Items from a dataset:
━━━━━━━━

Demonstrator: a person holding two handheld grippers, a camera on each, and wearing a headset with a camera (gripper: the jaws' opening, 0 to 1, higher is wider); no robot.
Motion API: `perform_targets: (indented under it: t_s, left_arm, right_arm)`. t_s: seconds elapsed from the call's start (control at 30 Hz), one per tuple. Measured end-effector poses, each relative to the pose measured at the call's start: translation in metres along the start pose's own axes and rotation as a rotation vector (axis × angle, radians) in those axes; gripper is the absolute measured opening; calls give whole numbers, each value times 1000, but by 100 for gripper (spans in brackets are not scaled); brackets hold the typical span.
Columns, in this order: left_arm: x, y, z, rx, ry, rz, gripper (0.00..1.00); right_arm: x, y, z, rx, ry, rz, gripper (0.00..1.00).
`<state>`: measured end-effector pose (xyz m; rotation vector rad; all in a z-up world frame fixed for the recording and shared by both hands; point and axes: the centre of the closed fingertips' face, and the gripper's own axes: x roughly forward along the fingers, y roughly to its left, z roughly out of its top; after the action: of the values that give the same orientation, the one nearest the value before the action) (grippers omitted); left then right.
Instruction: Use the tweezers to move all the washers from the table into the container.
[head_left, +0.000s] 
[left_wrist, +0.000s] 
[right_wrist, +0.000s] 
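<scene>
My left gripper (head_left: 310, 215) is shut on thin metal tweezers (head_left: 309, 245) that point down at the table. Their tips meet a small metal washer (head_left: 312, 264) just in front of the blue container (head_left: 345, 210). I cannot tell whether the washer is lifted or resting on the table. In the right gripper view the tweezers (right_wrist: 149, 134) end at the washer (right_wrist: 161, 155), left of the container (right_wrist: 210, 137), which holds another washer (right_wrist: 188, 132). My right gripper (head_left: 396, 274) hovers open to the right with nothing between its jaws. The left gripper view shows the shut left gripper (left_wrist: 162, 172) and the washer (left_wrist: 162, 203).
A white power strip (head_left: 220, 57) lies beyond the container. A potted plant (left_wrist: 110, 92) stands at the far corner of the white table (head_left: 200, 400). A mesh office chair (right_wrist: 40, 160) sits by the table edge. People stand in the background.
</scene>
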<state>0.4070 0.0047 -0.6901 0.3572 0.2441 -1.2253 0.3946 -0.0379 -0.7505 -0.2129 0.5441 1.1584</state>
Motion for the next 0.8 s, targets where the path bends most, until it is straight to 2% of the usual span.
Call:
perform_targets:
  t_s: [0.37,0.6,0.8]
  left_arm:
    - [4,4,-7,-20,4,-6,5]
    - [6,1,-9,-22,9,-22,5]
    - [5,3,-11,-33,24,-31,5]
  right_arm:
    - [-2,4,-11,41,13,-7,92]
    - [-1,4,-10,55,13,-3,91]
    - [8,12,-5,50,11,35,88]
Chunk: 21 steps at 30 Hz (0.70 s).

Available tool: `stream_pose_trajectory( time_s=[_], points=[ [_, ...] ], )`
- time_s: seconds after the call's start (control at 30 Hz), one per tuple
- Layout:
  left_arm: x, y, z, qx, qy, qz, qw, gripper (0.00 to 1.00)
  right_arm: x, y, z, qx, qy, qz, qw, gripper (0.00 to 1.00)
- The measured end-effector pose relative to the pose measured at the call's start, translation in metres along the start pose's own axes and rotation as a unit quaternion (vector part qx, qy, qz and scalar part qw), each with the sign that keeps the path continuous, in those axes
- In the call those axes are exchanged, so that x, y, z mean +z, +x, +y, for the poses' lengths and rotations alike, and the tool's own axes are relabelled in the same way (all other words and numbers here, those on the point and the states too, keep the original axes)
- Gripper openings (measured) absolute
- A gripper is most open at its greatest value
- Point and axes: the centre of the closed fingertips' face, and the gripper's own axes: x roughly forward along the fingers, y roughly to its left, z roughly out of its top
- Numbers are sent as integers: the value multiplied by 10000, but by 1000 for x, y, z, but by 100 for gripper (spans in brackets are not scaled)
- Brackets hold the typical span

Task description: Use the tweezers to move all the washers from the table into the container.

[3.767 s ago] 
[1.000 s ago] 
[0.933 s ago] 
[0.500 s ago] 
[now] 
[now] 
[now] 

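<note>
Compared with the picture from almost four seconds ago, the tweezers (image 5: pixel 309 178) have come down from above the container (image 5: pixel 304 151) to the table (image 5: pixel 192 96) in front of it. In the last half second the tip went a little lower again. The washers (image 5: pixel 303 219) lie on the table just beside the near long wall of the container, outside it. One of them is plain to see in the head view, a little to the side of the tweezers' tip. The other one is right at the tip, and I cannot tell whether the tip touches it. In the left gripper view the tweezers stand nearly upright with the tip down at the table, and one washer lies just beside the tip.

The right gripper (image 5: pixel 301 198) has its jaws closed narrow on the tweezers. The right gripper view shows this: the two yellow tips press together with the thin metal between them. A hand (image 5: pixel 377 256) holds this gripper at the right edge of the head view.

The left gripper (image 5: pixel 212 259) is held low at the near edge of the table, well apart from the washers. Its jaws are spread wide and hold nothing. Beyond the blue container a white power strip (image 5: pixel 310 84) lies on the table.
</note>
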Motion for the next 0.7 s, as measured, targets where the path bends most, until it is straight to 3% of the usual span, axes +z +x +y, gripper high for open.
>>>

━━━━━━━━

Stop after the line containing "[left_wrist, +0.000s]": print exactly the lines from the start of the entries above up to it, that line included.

_OUTPUT_:
Demonstrator: a person holding two handheld grippers, a camera on each, and wearing a headset with a camera (gripper: the jaws' opening, 0 to 1, higher is wider); no robot.
Motion API: `perform_targets: (indented under it: t_s, left_arm, right_arm)`. t_s: seconds elapsed from the call's start (control at 30 Hz), one per tuple. Measured end-effector poses, each relative to the pose measured at the call's start: translation in metres along the start pose's own axes and rotation as a rotation vector (axis × angle, radians) in those axes; gripper is the absolute measured opening; calls give whole numbers, each value times 1000, but by 100 for gripper (spans in brackets are not scaled); brackets hold the typical span.
Columns, in this order: left_arm: x, y, z, rx, ry, rz, gripper (0.00..1.00); right_arm: x, y, z, rx, ry, rz, gripper (0.00..1.00).
`<state>`: measured end-effector pose (xyz m; rotation vector rad; all in a z-up world frame fixed for the recording and shared by both hands; point and axes: the centre of the closed fingertips' face, and the gripper's own axes: x roughly forward along the fingers, y roughly to its left, z roughly out of its top; after the action: of the values that give the same orientation, the one nearest the value before the action) (grippers omitted); left then right.
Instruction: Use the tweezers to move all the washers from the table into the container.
[head_left, +0.000s] 
[left_wrist, +0.000s] 

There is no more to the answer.